Snowboarding
Windsurfen
Windsurfen ist eine
Wassersportart. Das Sportgerät besteht aus einem stromlinienförmigen
Schwimmkörper, Surfbrett, dessen Auftriebsvolumen sich nach dem Können und
Gewicht des Sportlers richtet. Auf dem Surfbrett ist über eine freibewegliche
Verbindung das Segel befestigt.
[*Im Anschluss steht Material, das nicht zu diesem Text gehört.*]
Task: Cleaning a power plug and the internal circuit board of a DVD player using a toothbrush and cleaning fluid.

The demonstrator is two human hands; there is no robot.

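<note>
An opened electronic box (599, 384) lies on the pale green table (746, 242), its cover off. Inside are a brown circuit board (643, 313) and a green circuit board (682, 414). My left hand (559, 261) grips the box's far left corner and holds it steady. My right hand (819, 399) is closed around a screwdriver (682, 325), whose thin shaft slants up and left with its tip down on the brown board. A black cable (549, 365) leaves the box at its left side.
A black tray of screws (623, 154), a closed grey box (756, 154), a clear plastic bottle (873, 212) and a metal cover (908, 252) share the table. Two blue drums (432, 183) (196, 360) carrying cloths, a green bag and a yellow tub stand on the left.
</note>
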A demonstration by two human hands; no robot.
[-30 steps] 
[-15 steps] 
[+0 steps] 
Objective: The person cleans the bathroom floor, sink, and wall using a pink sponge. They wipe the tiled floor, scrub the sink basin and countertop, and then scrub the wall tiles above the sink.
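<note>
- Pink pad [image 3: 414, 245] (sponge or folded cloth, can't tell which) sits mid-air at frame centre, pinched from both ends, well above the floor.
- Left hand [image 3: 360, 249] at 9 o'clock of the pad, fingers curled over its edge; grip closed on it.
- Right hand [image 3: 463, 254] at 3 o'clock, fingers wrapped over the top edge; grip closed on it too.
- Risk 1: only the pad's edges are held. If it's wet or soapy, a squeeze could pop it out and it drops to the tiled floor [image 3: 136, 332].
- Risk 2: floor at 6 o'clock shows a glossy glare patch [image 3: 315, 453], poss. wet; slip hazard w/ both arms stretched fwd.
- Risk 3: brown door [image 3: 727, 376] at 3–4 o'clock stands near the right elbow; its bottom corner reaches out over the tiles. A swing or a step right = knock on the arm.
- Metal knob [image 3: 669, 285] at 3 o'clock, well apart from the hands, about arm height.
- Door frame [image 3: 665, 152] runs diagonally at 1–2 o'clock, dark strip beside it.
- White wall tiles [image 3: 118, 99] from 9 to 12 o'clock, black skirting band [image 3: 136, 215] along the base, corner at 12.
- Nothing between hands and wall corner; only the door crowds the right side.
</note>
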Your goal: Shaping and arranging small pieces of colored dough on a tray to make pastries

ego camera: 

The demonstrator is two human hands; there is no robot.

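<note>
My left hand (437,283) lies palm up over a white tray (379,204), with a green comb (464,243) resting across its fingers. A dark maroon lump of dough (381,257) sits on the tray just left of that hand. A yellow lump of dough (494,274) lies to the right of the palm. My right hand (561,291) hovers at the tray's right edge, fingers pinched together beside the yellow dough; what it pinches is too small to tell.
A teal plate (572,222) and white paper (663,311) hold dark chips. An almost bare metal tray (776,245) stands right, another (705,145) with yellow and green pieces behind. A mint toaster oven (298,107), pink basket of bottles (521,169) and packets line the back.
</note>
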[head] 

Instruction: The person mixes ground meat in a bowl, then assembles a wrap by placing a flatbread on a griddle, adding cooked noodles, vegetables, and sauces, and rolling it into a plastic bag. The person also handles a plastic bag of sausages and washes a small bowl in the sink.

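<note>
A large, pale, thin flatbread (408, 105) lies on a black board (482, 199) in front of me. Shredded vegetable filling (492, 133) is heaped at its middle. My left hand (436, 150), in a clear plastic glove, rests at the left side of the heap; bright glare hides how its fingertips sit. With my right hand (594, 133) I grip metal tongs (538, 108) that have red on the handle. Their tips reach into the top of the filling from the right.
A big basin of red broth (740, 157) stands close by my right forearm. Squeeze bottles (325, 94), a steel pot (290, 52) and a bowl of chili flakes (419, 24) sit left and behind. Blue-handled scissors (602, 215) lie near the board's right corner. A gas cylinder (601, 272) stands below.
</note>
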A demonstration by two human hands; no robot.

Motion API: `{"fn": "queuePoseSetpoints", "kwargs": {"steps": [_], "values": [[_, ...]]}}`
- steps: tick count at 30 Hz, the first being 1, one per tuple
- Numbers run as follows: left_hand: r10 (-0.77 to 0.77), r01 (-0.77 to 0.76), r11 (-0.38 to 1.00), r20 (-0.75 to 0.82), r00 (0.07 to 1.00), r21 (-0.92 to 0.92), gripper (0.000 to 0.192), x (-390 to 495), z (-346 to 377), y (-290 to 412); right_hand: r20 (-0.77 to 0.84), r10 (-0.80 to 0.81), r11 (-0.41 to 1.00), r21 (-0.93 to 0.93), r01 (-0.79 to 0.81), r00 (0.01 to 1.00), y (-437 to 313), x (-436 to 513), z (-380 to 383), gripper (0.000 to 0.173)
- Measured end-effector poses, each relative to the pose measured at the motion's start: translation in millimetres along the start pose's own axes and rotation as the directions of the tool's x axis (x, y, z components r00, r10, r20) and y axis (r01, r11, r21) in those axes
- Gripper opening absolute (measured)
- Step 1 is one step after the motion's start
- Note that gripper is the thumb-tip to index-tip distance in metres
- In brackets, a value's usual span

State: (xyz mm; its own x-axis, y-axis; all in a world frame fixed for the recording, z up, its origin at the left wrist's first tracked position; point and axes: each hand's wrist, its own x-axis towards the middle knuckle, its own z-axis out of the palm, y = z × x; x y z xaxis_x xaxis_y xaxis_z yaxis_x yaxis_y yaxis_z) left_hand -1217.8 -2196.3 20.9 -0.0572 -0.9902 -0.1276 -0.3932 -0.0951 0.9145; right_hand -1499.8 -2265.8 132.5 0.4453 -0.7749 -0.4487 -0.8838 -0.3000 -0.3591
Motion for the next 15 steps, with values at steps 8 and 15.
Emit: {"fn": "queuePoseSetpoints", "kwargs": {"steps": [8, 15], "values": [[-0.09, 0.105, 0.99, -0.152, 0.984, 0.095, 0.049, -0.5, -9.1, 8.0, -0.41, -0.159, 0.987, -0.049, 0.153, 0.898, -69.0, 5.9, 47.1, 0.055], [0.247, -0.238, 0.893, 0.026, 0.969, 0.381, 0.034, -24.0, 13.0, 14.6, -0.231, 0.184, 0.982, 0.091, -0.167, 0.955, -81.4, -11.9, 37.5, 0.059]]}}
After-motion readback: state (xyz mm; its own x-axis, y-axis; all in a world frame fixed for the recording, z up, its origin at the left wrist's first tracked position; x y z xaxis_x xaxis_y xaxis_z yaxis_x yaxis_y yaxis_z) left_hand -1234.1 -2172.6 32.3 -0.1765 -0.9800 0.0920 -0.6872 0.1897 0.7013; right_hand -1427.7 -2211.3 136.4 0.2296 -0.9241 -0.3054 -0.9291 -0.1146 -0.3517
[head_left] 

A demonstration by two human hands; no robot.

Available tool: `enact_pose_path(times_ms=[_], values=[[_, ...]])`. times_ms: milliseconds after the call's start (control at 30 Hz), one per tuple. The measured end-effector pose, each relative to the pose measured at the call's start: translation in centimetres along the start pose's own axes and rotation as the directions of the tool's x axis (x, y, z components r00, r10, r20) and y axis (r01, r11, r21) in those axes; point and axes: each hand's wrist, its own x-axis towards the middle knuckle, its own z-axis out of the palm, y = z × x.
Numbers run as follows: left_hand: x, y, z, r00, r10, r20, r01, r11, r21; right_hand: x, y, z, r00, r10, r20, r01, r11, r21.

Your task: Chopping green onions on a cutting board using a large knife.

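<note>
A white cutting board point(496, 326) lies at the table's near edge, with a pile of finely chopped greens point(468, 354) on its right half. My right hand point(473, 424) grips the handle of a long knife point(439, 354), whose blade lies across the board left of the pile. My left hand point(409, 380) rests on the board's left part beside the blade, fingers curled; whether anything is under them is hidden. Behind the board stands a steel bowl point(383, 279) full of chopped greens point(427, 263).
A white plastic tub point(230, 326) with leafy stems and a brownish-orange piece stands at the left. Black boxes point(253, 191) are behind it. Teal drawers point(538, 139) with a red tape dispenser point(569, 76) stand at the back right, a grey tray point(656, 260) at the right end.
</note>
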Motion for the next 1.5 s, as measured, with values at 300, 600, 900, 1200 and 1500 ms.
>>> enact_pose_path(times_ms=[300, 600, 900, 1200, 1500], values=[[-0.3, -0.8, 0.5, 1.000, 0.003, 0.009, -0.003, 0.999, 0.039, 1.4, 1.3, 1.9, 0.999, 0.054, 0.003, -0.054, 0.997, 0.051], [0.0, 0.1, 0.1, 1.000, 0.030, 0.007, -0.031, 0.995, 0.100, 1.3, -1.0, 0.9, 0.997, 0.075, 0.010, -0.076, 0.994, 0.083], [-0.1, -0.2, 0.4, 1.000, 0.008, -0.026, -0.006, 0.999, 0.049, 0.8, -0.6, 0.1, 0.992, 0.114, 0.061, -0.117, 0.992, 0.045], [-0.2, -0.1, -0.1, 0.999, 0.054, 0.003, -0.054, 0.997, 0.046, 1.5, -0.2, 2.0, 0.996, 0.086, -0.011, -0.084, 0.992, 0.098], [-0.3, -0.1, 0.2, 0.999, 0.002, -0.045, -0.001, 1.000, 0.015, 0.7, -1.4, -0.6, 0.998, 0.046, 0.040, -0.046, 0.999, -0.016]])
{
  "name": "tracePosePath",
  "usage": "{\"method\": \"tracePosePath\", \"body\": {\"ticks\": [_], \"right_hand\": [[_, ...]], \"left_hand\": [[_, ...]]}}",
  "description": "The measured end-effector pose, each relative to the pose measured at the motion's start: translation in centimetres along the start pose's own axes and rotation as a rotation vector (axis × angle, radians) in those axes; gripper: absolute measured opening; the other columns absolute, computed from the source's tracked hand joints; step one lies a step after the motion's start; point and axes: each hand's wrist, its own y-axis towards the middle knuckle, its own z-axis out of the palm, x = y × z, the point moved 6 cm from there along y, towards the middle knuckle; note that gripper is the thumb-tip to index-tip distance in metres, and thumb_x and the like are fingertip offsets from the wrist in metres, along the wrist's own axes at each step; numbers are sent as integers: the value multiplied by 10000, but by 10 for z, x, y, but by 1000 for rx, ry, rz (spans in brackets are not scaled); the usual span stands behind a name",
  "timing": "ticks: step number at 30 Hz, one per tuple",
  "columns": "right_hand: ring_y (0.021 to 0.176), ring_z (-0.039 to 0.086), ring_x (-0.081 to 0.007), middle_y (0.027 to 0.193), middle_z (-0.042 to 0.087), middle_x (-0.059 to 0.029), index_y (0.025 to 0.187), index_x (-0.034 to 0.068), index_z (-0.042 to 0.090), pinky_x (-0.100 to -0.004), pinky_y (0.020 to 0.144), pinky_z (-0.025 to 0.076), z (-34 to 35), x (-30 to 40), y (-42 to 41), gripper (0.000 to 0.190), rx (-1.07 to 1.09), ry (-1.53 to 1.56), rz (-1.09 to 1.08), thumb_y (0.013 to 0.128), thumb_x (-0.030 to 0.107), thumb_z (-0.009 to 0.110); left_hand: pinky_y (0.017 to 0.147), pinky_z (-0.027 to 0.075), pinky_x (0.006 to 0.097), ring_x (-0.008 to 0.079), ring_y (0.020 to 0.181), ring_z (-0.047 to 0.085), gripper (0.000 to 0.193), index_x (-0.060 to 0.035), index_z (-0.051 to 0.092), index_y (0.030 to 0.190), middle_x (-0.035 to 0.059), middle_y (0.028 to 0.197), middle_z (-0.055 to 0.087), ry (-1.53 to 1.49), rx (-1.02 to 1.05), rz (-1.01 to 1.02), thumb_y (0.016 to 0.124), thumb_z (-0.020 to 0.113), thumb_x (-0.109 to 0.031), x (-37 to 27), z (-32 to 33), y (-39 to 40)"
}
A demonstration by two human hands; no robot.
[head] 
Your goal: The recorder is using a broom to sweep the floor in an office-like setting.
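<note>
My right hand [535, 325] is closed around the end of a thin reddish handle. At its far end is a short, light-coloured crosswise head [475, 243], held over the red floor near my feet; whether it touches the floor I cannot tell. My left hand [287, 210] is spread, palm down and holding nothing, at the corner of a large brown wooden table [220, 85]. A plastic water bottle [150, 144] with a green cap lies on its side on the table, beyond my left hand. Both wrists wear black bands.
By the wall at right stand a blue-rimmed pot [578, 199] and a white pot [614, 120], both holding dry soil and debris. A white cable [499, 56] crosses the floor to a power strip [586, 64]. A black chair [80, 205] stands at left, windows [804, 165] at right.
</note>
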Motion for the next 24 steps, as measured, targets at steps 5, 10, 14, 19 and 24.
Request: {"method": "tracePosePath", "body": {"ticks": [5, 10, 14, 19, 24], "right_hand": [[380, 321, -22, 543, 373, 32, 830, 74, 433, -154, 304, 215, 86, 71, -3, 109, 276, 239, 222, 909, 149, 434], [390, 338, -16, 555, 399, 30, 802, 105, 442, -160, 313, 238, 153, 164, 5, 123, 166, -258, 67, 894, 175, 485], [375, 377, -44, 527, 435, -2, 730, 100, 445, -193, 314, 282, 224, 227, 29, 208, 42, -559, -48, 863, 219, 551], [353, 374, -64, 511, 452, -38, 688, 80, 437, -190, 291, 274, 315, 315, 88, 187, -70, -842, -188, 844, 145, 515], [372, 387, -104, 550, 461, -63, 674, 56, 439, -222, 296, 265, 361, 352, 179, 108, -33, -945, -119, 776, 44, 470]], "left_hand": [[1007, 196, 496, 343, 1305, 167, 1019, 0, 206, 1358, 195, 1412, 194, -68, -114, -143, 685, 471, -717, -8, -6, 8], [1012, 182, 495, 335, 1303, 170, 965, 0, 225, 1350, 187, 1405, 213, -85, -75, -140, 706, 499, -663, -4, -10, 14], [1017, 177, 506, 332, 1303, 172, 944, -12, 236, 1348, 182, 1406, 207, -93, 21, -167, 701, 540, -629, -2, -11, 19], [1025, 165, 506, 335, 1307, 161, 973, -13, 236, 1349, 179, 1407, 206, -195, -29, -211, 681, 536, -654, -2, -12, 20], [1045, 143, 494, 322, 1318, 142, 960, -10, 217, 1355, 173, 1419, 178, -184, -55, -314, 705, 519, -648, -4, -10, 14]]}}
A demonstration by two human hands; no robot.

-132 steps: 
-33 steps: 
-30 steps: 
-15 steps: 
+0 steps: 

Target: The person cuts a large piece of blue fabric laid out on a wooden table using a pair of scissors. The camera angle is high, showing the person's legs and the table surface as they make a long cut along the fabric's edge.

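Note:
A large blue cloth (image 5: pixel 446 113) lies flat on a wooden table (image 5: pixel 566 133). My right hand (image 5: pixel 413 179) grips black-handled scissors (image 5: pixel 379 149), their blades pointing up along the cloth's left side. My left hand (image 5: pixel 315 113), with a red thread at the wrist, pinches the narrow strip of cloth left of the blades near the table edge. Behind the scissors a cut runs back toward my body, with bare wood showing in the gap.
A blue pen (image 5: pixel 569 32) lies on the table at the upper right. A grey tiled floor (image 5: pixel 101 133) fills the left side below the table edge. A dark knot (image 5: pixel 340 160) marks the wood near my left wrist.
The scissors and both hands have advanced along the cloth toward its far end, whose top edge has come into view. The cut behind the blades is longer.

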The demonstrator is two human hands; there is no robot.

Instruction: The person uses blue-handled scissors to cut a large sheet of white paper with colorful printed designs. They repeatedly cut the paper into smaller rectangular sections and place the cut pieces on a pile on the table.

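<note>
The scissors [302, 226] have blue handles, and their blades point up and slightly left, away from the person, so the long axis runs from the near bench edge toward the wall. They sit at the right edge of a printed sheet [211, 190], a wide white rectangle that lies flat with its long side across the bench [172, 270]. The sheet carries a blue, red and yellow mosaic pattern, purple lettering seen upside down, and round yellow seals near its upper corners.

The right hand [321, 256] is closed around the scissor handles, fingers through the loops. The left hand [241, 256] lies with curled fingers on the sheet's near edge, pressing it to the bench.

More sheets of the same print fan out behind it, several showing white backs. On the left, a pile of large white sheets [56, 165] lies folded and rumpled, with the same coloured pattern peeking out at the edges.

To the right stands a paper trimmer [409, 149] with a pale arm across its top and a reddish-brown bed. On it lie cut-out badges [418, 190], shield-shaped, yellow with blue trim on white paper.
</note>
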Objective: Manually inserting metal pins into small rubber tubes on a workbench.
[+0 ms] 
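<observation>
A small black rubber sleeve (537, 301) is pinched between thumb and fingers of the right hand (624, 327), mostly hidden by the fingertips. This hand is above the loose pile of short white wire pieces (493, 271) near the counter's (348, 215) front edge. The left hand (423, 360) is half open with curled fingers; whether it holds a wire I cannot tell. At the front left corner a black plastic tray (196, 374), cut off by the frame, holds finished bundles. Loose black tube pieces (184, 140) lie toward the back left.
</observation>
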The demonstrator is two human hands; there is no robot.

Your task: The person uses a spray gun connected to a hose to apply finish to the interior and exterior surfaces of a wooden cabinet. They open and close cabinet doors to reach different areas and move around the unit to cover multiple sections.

Das Rigg besteht aus einen biegefähigen Mast,
einem Gabelbaum zum Festhalten und dem Segeltuch. Das Surfbrett für ungeübte
Sportler sollte möglich viel Auftrieb haben und besonders kippstabil sein. Die
erfahrenen Windsurfer wählen dagegen ein möglichst kleines Surfbrett mit
weniger Auftrieb, da diese eine höhere Drehfreudigkeit haben. Dabei kann der
Auftrieb geringer als das Gewicht des Sportlers sein, so dass das Brett erst
beim Fahren durch den dynamischen Auftrieb an die Wasseroberfläche gehoben
wird, genau wie beim Wasserski.
Der Trick beim Windsurfen besteht
hauptsächlich aus der Fähigkeit, das Gleichgewicht des eigenen Körpers mit der
Segelstellung zum Wind zu kontrollieren, und nicht mit den Füßen.
Erfunden wurde das Windsurfen Mitte der 60er Jahre an der kalifornischen
Küste. Da man vor dem Wellenreiten sein Brett nicht mühsam nach draußen bringen
wollte, konstruierten sich die Surfer eine primitive Segeleinrichtung.